Yesterday, a spokesperson for the Chinese government’s Hong Kong and Macau Affairs Office gave a press conference where he warned Hong Kong protesters that if they play with fire they will be incinerated (see yesterday’s newsletter). 

Today, as protesters continue to seethe, Zhāng Xiǎomíng 张晓明, the top official at the Hong Kong and Macao Affairs Office, and the central government’s most senior representative in Hong Kong, and more than 550 people held a meeting in Shenzhen to discuss the situation. From Xinhua

[Zhang] said the central authorities will never sit by if the situation in Hong Kong worsens to a turmoil that the SAR government can not control.

“According to the Basic Law (of the HKSAR), the central authorities have ample methods as well as sufficient strength to promptly settle any possible turmoil should it occur,” he said.

As many people in Hong Kong have pointed out, the ordinance amendment issues have changed in their essence, and now bear the features of a “color revolution,” Zhang said.

This does not leave much room for optimism, nor does this statement from reliably pro-Beijing South China Morning Post columnist Alex Lo: “My guess is that Hong Kong police have been given unconditional support and carte blanche to suppress unrest and protests without the fear of subsequent punishment.”

But here is a Hong Konger who still sees hope: Cheah Cheng Hye (謝清海 Xiè Qīnghǎi). As an enormously successful fund manager, he is certainly part of the city’s elite, but this is not the kind of argument you hear often from that quarter: In the South China Morning Post, Cheah writes that the turmoil in the city “gives Hong Kong its best chance for badly needed political and economic reforms since 1997.”

A solution would allow Hong Kong people to rule Hong Kong, through a system of one man, one vote, and direct elections for the position of chief executive. Such a change would vastly strengthen stability and the government’s legitimacy, making it easier to push aside vested interests standing in the way of urgently needed social and economic reforms.

This provides a way out of the crisis, which is social, economic and political in nature. As a reminder, Beijing is not opposed to universal suffrage in Hong Kong…

We should explore anew how much further we can go with Hong Kong democracy before we reach the limits imposed by “one country, two systems”. From Beijing’s perspective, two red lines must not be crossed: a declaration of independence and the use of Hong Kong as a base for subversion on the mainland.

Finally, veteran Hong Kong commentator Lee Yee (李怡 Lǐ Yí) offers an explanation of the protest slogan “Restore Hong Kong, revolution of our times” (光復香港, 時代革命 guāngfù xiānggǎng shídài gémìng), in translation on China Heritage:

Revolution does not have to be about replacing a dynasty or overturning a political regime; nor is it necessarily about violence and bloodshed. 

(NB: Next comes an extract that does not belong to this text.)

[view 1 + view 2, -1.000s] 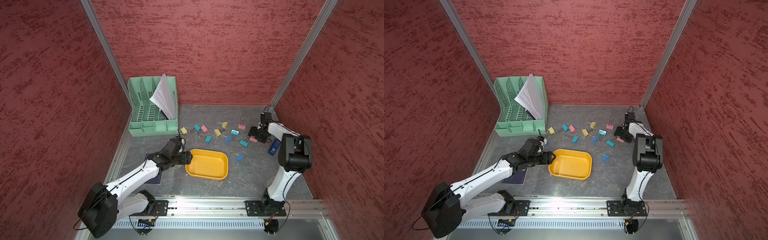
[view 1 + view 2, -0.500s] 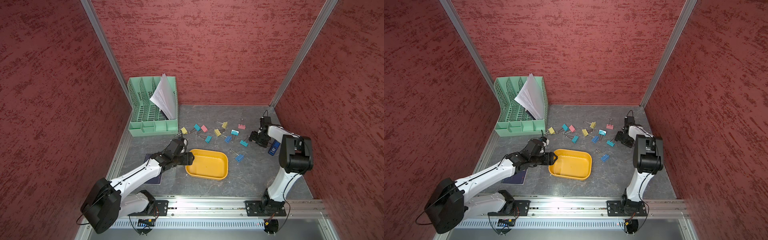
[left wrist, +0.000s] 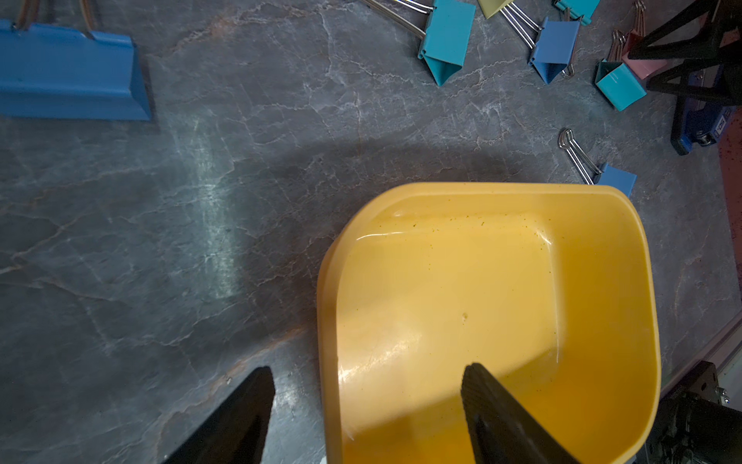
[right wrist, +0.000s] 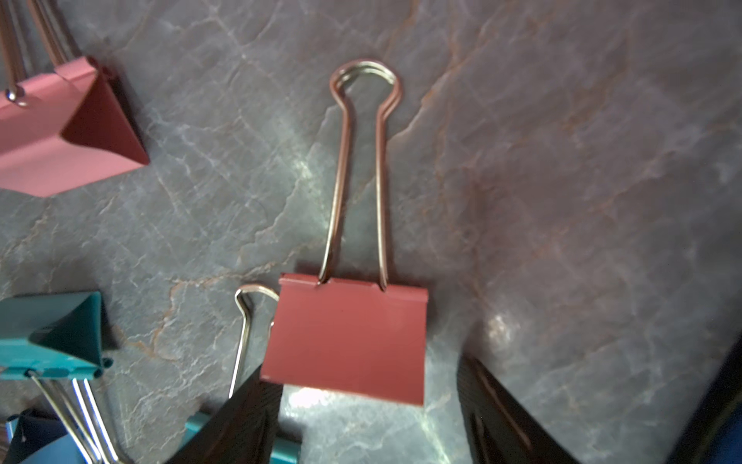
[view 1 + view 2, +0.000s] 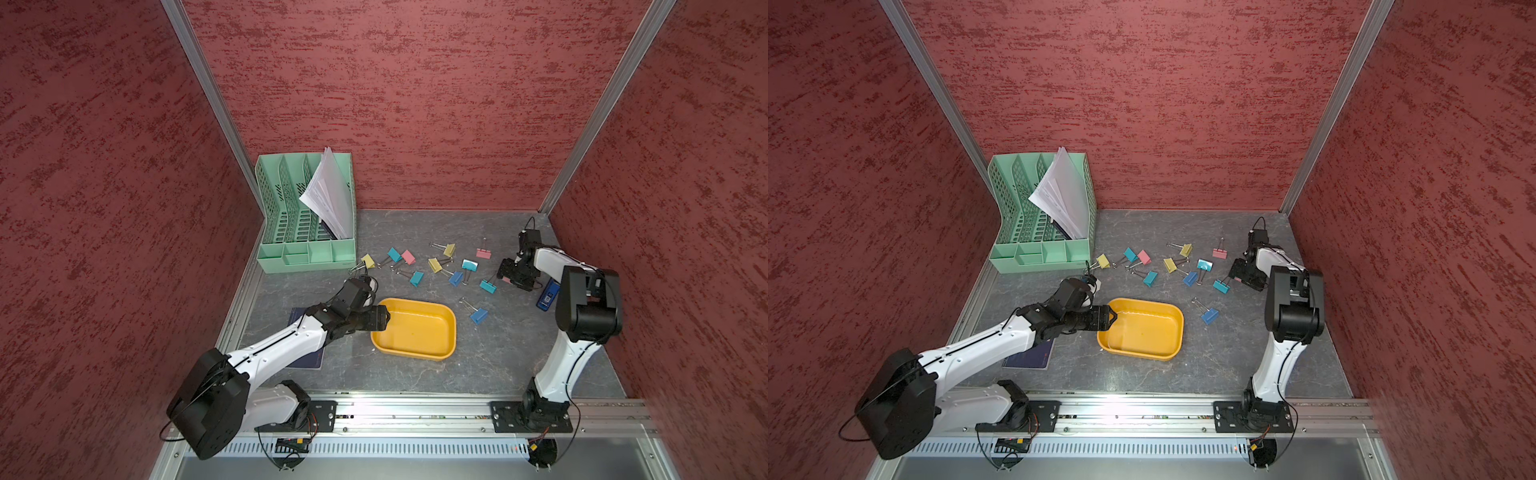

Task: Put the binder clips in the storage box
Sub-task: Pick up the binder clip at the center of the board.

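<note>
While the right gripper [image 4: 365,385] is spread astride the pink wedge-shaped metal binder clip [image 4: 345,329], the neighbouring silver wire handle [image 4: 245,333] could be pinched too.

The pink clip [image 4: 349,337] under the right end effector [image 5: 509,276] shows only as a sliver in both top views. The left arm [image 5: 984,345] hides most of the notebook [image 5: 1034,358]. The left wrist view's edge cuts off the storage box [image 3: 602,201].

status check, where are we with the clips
Left jaws open, astride storage box rim; box empty. Right jaws open around pink clip on table. Teal clip and blue stapler close beside it.
</note>
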Tool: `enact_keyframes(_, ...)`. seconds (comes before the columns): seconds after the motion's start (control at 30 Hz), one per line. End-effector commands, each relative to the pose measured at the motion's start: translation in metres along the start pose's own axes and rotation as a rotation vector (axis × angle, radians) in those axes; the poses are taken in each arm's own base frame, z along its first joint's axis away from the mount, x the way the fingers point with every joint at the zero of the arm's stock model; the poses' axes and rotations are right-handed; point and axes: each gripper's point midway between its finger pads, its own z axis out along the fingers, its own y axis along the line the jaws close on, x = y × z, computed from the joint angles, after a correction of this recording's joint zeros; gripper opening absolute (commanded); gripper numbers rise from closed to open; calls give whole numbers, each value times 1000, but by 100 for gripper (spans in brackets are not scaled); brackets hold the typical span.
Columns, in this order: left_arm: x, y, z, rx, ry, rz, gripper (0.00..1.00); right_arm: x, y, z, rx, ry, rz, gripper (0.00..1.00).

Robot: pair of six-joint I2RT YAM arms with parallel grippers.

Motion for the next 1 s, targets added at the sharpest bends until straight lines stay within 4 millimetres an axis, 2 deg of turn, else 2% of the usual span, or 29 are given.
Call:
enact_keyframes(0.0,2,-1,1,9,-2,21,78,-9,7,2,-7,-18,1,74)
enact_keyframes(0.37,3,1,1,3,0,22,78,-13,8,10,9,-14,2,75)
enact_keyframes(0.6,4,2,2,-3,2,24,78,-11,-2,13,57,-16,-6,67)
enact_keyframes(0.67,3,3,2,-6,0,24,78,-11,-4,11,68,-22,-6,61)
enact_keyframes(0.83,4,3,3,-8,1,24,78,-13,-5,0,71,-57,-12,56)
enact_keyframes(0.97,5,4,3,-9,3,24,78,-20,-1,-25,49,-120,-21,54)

‘Revolution of Our Times’ in Hong Kong is about a fundamental change in the political direction of the city, one that is presently being imposed by the Beijing and Hong Kong Communist authorities; their direction is moving against the long-agreed One Country, Two Systems political arrangements in the territory.

3. The coming Trump recession?

“Donald Trump’s trade war with China is spiraling out of control” says John Cassidy in the New Yorker (porous paywall), which seems about right. Cassidy cites a tweet from Lawrence Summers, the Harvard economist who served as the director of the National Economic Council during the first Obama administration: 

We may well be at the most dangerous financial moment since the 2009 Financial Crisis with current developments between the US and China.

It’s day 398 of the U.S.-China techno-trade war by our count. No end is in sight, and a global recession is looking more likely by the day: See this summary on Barron’s of comments from analysts at big Wall Street banks. 

On that cheery note, here’s the day’s news:

  • The U.S. has slapped new tariffs on $4.4 billion of wooden cabinets imported from China, according to Bloomberg (porous paywall). The move was in response to a petition from the American Kitchen Cabinet Alliance.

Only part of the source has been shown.